Hagia Sophia of Constantinople, between East and West

At the end of February 532, the Byzantine Emperor Justinian ordered the construction of the Basilica of Hagia Sophia in Constantinople, which was the great church of the Eastern Roman Empire until the fall of Constantinople in 1453.

Loreto Rios-February 23, 2024-Reading time: 3 minutes

Interior of the ancient basilica of Hagia Sophia ©OSV

The city of Constantinople, founded by Emperor Constantine I the Great (280-337 AD) over the former Byzantium, became the capital of the Roman Empire after the fall of Rome in 476 AD.

Constantinople was known as the "New Rome" and remained standing until it was conquered by the Turks in 1453, which dealt a severe blow to Christianity.

The construction of Hagia Sophia

It was Emperor Justinian who, in the year 532, ordered the construction of the basilica of Hagia Sophia, which was for many years the jewel of the Eastern Roman Empire, so much so that in its interior the coronations of the Byzantine emperors were held on a circular slab known as "Omphalion" (navel of the Earth). Previously, there had been in the same location two other churches, destroyed in 404 and 532 respectively, the second as a result of a fire in the internal revolt of Nika (named after the battle cry of the rebels) between Monophysites and Christians.

A few days after the destruction of this church, Emperor Justinian decided to build a great basilica to surpass the previous one. The name given to the new temple does not refer to any saint, but in Greek Ἁγία Σοφία (Hagia Sophia) means "Sacred Wisdom".

The architects Antemius of Trales and Isidore of Miletus were in charge of designing the Hagia Sophia, and its construction was quite fast, in just five years, between 532 and 537. It is said that Justinian, upon entering its interior, said: "Solomon, I have defeated you".

No expense was spared in the construction of this great temple. In fact, the Emperor's Gate was said to be made of wood from Noah's Ark.

However, the church has had to be rebuilt several times, due to invasions and numerous earthquakes. A few years after its construction, in 558, the dome collapsed and had to be rebuilt by Isidore the Younger, nephew of one of the original architects.

The dome

The famous dome of Hagia Sophia measures more than 30 meters in diameter and rises 55 meters above the ground. It is supported by pendentives and was the largest in the world until the dome of the Florence cathedral was built in the 15th century.
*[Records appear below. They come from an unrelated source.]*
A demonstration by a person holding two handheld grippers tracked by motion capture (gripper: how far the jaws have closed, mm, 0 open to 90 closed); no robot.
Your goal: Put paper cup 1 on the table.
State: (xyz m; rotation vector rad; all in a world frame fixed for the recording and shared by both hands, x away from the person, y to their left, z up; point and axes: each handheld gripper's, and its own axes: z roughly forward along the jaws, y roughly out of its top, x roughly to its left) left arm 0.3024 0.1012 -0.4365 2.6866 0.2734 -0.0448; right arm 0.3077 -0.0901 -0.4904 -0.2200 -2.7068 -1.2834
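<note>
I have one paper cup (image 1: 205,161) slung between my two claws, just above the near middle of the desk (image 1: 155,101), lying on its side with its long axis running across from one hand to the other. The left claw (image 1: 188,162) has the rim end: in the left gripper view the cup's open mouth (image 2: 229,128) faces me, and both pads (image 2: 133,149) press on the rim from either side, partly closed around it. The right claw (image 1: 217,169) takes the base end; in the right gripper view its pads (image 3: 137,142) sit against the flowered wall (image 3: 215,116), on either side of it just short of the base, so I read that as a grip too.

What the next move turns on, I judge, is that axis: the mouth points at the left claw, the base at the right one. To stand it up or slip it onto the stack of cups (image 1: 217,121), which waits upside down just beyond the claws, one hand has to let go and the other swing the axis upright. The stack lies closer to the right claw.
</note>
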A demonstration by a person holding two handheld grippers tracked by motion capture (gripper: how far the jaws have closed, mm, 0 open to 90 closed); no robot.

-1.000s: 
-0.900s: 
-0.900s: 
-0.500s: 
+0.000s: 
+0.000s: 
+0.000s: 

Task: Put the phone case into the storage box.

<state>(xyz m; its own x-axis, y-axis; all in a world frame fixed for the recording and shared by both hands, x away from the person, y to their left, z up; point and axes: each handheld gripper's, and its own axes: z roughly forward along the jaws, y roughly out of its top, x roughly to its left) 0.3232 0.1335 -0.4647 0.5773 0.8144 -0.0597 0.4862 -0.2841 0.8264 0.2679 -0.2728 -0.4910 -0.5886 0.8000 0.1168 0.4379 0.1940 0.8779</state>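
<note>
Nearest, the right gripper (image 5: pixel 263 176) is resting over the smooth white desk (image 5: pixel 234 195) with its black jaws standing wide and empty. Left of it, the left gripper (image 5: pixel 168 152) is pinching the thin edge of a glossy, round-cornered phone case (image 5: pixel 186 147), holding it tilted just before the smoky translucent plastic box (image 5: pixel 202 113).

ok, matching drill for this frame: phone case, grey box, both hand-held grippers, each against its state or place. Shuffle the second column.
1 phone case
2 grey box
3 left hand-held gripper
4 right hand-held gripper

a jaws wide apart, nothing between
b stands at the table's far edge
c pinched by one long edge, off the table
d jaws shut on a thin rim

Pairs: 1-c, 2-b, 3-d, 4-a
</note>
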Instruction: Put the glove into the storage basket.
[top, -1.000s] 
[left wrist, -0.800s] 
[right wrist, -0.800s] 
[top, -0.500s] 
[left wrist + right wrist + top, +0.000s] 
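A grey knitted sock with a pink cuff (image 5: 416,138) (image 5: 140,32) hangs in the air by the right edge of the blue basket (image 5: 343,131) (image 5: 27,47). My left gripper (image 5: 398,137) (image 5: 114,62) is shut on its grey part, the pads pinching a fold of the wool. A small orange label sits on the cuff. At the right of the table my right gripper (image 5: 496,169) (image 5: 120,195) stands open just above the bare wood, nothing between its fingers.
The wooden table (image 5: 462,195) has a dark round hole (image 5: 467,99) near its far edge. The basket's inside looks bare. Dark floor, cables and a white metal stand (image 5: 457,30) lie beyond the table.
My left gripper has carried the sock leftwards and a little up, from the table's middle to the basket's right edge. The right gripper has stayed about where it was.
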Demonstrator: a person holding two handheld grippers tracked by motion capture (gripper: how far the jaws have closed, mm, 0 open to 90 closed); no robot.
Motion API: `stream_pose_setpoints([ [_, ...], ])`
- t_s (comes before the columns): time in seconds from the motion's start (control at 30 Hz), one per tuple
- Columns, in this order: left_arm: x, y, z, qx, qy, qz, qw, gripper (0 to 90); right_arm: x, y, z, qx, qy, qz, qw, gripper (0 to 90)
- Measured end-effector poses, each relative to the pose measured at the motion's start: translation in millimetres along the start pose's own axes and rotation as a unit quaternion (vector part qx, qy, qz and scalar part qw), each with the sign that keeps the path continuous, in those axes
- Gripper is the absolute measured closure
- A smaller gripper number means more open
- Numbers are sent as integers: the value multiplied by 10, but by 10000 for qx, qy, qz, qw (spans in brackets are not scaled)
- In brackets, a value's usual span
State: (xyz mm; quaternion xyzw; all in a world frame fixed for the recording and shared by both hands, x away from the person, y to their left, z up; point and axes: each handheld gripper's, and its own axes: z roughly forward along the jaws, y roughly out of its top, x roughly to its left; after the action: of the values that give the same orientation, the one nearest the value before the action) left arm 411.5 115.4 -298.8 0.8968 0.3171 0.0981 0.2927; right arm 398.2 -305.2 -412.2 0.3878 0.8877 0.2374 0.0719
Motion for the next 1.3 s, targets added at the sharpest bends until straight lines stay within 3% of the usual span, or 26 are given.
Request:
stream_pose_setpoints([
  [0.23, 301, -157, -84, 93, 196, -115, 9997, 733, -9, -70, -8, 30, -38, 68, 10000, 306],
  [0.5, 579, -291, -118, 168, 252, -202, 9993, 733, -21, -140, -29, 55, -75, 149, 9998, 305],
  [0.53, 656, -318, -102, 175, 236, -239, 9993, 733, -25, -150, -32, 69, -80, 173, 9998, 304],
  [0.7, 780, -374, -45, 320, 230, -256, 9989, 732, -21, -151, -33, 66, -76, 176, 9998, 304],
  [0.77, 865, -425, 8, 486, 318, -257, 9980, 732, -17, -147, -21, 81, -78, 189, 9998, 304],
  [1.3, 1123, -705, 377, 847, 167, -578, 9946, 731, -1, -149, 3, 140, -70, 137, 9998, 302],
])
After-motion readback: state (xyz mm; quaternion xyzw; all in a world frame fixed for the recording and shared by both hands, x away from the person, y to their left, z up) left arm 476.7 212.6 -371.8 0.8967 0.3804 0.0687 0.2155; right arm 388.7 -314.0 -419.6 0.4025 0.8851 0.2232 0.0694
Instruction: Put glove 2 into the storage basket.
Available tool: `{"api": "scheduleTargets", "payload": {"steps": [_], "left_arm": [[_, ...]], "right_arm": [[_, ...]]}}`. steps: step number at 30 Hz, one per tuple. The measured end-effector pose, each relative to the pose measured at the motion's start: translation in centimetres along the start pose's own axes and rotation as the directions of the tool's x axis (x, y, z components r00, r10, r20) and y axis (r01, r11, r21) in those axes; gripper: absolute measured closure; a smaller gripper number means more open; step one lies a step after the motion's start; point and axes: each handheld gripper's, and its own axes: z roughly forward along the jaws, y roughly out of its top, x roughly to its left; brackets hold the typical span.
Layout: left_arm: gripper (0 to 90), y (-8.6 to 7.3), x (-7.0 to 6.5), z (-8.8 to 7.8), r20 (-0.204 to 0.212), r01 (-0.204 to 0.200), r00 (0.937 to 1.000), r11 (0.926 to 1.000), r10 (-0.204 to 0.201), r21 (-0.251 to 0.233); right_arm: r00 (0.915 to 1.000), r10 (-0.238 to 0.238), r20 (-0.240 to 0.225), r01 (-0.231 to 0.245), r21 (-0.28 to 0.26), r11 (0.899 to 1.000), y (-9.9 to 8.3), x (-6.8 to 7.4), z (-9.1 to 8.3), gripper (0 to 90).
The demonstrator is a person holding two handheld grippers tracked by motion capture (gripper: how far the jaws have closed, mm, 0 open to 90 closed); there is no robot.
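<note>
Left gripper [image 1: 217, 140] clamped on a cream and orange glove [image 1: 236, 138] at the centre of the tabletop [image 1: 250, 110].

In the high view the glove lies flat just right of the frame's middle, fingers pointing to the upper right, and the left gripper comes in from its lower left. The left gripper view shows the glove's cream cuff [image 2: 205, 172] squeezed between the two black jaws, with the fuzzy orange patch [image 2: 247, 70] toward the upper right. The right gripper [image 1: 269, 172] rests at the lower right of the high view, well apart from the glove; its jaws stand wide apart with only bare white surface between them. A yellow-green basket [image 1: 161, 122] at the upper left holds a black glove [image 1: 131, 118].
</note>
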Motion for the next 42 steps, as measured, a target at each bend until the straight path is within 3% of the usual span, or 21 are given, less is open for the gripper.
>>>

The Byzantine historian Procopius of Caesarea (500-560), considered the main source of the reign of Emperor Justinian, said of the dome that "seems not to be founded on solid masonry, but to be suspended from heaven by a golden chain." The Patriarch of Constantinople Photius (820-893), for his part, affirmed: "It is like entering heaven itself with no one in the way; one is illuminated and affected by the various beauties that shine before one like stars all around".

Transformation to mosque

After the Turkish invasion in 1453 and a siege of the city that lasted 53 days, Sultan Mehmet II converted the church into a mosque, so the Pantocrator that decorated the interior of the dome was lost, as well as other mosaics and Christian references, which were covered by Islamic decoration. In addition, a mihrab (niche indicating the direction of Mecca) was built and capitals and four minarets were added. The city, since then, has been known by the name "Istanbul", which is not a Turkish word, but its origin lies in the Greek phrase "στην Πόλιv" ("sten pólin"), "to the city".

Centuries later, after the decomposition of the Ottoman Empire in 1922, Mustafa Kemal Atatürk, the first president of the Republic of Turkey, turned the mosque into a museum in 1935. However, many Islamic groups wanted Hagia Sophia to become a mosque again, despite the opposition of, among others, the Greek government or UNESCO, which declared Hagia Sophia a World Heritage Site in 1985.

Despite international opposition, in 2020 Hagia Sophia reopened for worship as a mosque. However, it can still be visited, as long as the visit does not coincide with the five daily Muslim prayers.